Router::new returns LiterLlmError::BadRequest if the weights length does not match deployments or if all weights are zero.
Composing with other layers¶
Router and FallbackLayer compose with the rest of the Tower stack. Budget, rate limit, cooldown, health, and tracing layers all wrap the same Service<LlmRequest> interface.
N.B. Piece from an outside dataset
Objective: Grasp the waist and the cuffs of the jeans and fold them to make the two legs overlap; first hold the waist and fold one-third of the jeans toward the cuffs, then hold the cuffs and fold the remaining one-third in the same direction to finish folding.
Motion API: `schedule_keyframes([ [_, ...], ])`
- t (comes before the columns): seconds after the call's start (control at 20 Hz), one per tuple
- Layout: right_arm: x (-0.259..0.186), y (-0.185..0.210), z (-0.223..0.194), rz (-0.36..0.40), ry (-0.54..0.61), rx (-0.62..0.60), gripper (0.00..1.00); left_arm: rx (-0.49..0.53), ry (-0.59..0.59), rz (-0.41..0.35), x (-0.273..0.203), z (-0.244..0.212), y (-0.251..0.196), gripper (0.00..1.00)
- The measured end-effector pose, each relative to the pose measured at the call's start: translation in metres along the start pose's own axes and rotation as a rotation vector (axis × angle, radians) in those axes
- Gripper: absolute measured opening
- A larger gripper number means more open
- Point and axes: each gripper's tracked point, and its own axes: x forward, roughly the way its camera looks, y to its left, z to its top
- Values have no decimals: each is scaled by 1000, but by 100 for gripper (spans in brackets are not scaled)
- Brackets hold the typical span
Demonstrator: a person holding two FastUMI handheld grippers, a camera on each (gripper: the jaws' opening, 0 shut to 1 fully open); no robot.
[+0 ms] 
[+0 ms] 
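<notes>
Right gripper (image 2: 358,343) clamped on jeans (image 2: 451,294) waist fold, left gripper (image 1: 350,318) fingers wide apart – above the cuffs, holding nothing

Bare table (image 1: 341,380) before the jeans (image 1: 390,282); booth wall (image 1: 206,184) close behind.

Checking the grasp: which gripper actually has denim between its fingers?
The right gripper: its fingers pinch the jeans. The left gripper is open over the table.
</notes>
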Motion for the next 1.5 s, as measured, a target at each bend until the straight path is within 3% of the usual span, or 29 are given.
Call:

The proxy server wires the layers in this order (outermost to innermost): Tracing, Cost, Cache, Budget, RateLimit, Cooldown, Health, Fallback, Router.
use liter_llm::tower::{
CostTrackingLayer, FallbackLayer, LlmService, Router, RoutingStrategy, TracingLayer,
};
use tower::ServiceBuilder;
let primary = Router::new(
vec![LlmService::new(client_a), LlmService::new(client_b)],
RoutingStrategy::LatencyBased,
)?;
let backup = LlmService::new(fallback_client);
let service = ServiceBuilder::new()
.layer(TracingLayer)
.layer(CostTrackingLayer)
.layer(FallbackLayer::new(backup))
.service(primary);
Proxy configuration¶
In the proxy server, per-model fallbacks are declared in the [[models]] table:
[[models]]
name = "gpt-4o"
provider_model = "openai/gpt-4o"
fallbacks = ["gpt-4o-azure", "gpt-4-fallback"]
[[models]]
name = "gpt-4o-azure"
provider_model = "azure/gpt-4o"
api_key = "${AZURE_API_KEY}"
[[models]]
name = "gpt-4-fallback"
provider_model = "anthropic/claude-3-5-sonnet-20241022"
api_key = "${ANTHROPIC_API_KEY}"
The proxy applies the Fallback strategy for fallbacks lists and selects the RoutingStrategy configured in [general].routing_strategy. See Proxy Configuration for the full field reference.
See Error Handling for the full list of transient vs. non-transient error variants.